PROBLEM
The answer must be every line of the data that holds the word "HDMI".

──────────────────────────────

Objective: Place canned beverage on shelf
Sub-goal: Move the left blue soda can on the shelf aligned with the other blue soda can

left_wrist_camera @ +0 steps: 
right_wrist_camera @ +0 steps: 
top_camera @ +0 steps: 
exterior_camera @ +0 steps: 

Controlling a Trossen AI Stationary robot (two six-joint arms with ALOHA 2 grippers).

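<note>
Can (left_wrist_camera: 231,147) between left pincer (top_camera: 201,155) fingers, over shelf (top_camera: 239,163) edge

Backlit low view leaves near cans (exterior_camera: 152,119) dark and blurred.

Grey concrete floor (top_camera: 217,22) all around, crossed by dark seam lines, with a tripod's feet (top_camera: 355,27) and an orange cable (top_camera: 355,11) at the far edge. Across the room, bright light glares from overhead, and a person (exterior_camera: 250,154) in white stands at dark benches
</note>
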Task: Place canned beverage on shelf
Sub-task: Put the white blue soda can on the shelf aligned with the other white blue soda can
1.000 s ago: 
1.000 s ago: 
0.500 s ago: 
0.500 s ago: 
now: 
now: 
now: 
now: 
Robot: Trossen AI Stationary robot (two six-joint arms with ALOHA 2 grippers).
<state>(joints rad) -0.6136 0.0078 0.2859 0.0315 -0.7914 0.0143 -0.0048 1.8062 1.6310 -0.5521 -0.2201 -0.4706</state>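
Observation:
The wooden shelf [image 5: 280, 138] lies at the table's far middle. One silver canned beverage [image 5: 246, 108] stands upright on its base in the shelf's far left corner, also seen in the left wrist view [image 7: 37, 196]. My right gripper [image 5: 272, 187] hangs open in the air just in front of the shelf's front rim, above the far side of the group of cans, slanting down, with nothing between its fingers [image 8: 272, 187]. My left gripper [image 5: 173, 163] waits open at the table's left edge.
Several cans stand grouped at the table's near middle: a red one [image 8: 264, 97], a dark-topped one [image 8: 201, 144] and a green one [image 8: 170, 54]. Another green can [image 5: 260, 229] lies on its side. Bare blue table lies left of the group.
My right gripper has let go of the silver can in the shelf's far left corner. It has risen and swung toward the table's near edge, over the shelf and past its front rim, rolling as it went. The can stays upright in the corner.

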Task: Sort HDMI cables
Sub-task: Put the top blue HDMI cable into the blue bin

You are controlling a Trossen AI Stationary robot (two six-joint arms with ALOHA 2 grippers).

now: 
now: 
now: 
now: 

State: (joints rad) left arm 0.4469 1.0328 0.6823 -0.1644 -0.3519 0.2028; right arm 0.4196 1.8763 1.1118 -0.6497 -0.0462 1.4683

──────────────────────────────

REPLY
Task: Sort HDMI cables
Sub-task: Put the top blue HDMI cable into the blue bin

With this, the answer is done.